Personal information
- Full name: Julio Salinas Fernández
- Date of birth: 11 September 1962 (age 63)
- Place of birth: Bilbao, Spain
- Height: 1.88 m (6 ft 2 in)
- Position: Centre-forward

Youth career
- 1974–1981: Athletic Bilbao

Senior career*
- Years: Team / Apps / (Gls)
- 1981–1984: Bilbao Athletic / 93 / (60)
- 1982–1986: Athletic Bilbao / 68 / (13)
- 1986–1988: Atlético Madrid / 75 / (31)
- 1988–1994: Barcelona / 146 / (60)
- 1994–1995: Deportivo La Coruña / 24 / (12)
- 1995–1996: Sporting Gijón / 54 / (24)
- 1997–1998: Yokohama Marinos / 47 / (34)
- 1998–2000: Alavés / 50 / (12)
- Total:  / 557 / (246)

International career
- 1983–1984: Spain U21 / 7 / (3)
- 1986–1996: Spain / 56 / (22)

= Julio Salinas =

Spanish footballer

Julio Salinas Fernández (/es/; born 11 September 1962) is a Spanish former professional footballer who played during the 1980s and 1990s.

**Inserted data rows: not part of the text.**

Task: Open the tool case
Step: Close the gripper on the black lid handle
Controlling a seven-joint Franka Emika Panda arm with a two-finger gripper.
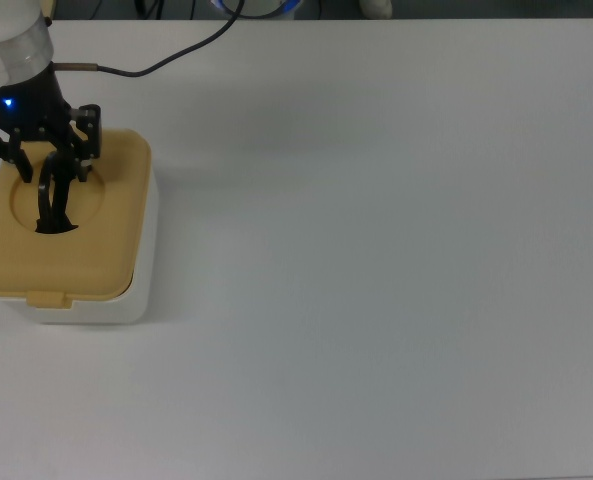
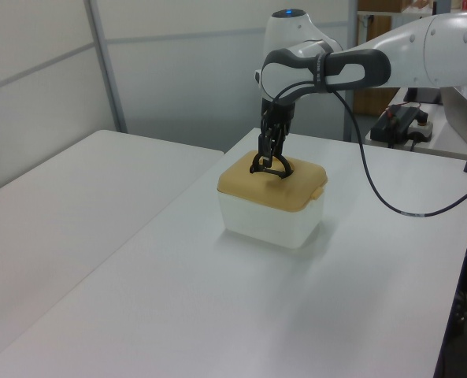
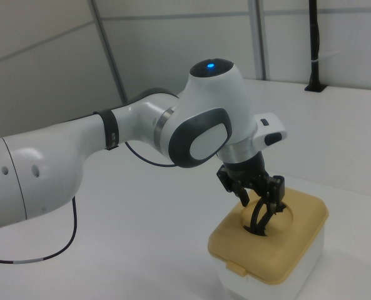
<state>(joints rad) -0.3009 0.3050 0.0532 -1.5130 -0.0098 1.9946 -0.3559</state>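
Note:
The tool case sits at the top view's left: a white box under a tan-yellow lid that rests flat and closed. Its black handle stands upright in the lid's round recess. My gripper is low over that recess and open, with one finger on each side of the handle's top. The left view shows the gripper coming straight down onto the handle and lid. The right view has the gripper astride the handle on the lid.
A black cable trails from the arm across the table's far edge. The white table spreads wide to the top view's right. A second table stands across a gap on the left view's left. Equipment sits behind.

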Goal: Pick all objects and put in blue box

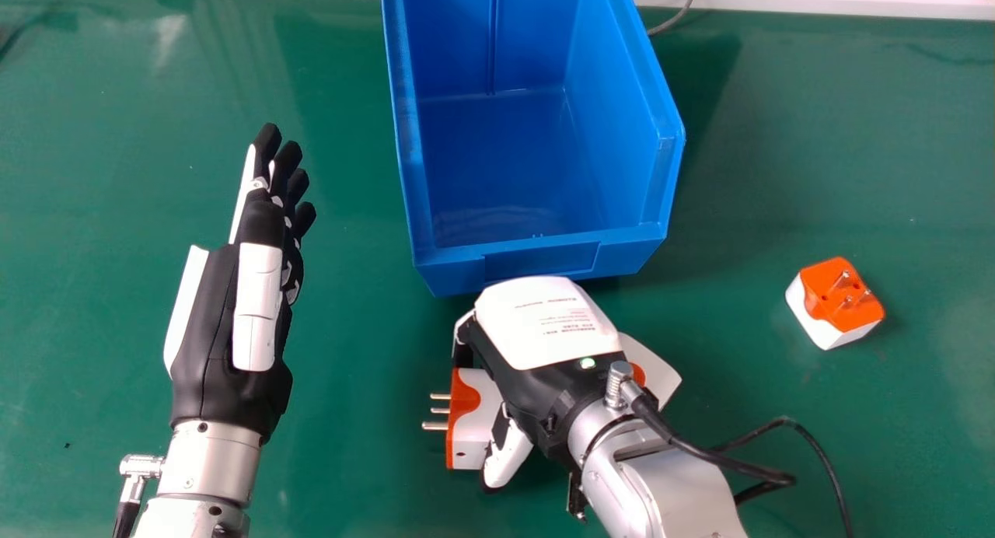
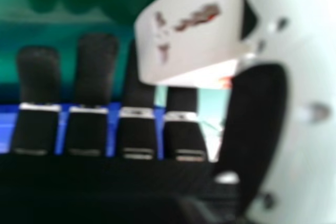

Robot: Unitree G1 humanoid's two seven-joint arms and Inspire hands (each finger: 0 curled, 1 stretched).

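Observation:
My right hand (image 1: 544, 367) is in front of the blue box (image 1: 536, 262), its fingers on the far side of a white and orange plug adapter (image 1: 474, 421) and its thumb on the near side. The adapter's pins point left. In the right hand view the white adapter (image 2: 189, 35) lies between my right hand's fingers (image 2: 94, 72) and thumb. Another white and orange thing (image 1: 659, 371) is partly hidden behind the hand. A third adapter (image 1: 839, 297) rests at the right with pins up. My left hand (image 1: 233, 312) is open, left of the box.
The green table (image 1: 116, 235) extends around the box. Black cable (image 1: 812, 437) loops beside my right forearm, and a grey cable (image 1: 675, 19) runs behind the box's right side. A pale ledge (image 1: 816, 1) borders the far edge.

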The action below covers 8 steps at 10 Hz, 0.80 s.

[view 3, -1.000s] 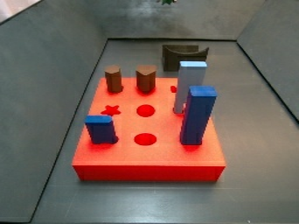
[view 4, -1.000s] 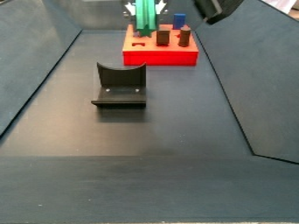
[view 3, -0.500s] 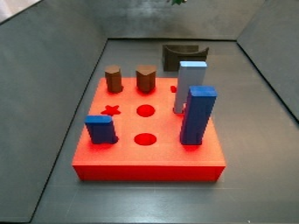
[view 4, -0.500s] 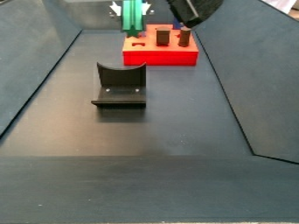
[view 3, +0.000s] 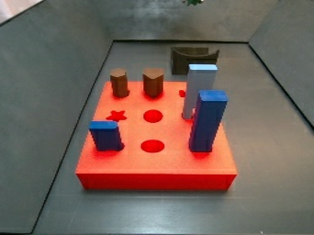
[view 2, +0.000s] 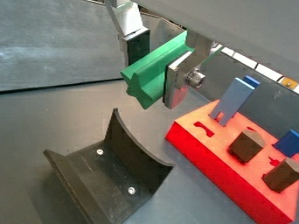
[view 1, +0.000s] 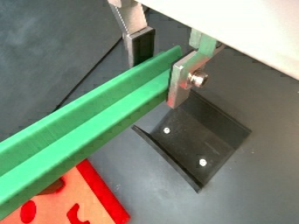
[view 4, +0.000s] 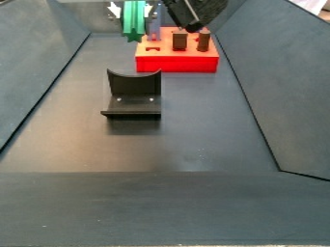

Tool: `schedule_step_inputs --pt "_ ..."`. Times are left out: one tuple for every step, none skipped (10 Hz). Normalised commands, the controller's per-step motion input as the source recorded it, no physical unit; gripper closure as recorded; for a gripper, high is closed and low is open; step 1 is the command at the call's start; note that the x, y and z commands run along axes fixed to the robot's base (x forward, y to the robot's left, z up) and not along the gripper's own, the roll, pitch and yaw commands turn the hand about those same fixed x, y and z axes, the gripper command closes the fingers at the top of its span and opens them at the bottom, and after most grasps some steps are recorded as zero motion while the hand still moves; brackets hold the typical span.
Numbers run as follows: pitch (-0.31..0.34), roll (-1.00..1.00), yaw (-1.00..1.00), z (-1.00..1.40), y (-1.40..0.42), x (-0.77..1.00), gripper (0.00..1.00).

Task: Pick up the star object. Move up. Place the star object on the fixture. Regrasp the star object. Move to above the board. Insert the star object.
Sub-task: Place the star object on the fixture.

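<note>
Dark grey floor fills the lower frame of a side view, with one fixture (view 4: 131, 96) standing left of centre, well short of the single red board (view 4: 178, 60) in the upper middle. From the opposite side view the board (view 3: 157, 151) sits nearest, and its load can be counted: two blue blocks (view 3: 207, 121), two brown pegs (view 3: 153, 83), one light grey-blue upright block (view 3: 199, 90), plus open star and round holes. That view shows the fixture (view 3: 192, 57) only as a dark shape behind the board, and barely any of the arm. Both wrist views show the rest: the gripper (view 1: 165, 58) has its two silver fingers (view 2: 183, 77) clamped on the one green star object (view 1: 87, 131), held lying crosswise in the air above the fixture (view 2: 105, 166). At the upper edge of a side view the star object (view 4: 139, 17) hangs left of the board.
</note>
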Motion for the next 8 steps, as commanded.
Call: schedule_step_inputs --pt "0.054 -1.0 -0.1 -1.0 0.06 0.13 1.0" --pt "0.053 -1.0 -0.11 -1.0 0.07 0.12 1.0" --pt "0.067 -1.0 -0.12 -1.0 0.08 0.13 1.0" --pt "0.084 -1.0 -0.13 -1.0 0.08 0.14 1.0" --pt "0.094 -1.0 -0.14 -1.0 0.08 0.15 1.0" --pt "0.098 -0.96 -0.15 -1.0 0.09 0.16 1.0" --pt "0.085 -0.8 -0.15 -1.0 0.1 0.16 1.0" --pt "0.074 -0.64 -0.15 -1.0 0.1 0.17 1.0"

A centre-forward with skills, he was best remembered for his spell with Barcelona – having started out at Athletic Bilbao – while he was also a prolific goalscorer for club and country. He also spent one year of his 19-year career in Japan with Yokohama Marinos.

Salinas earned 56 caps for Spain, and represented the nation in three World Cups and two European Championships.

==Club career==
===Athletic and Atlético===
Salinas was born in Bilbao, Biscay, joining Athletic Bilbao's youth academy at the age of 11. In 1983–84, he won the Segunda División's Pichichi Trophy award as he helped the reserves to finish runners-up to Castilla. He also played 13 games for the first team over two seasons, scoring his first La Liga goal on 26 March 1983 in a 4–0 home win against Celta de Vigo as the Basques captured back-to-back league titles and added the 1984 Copa del Rey.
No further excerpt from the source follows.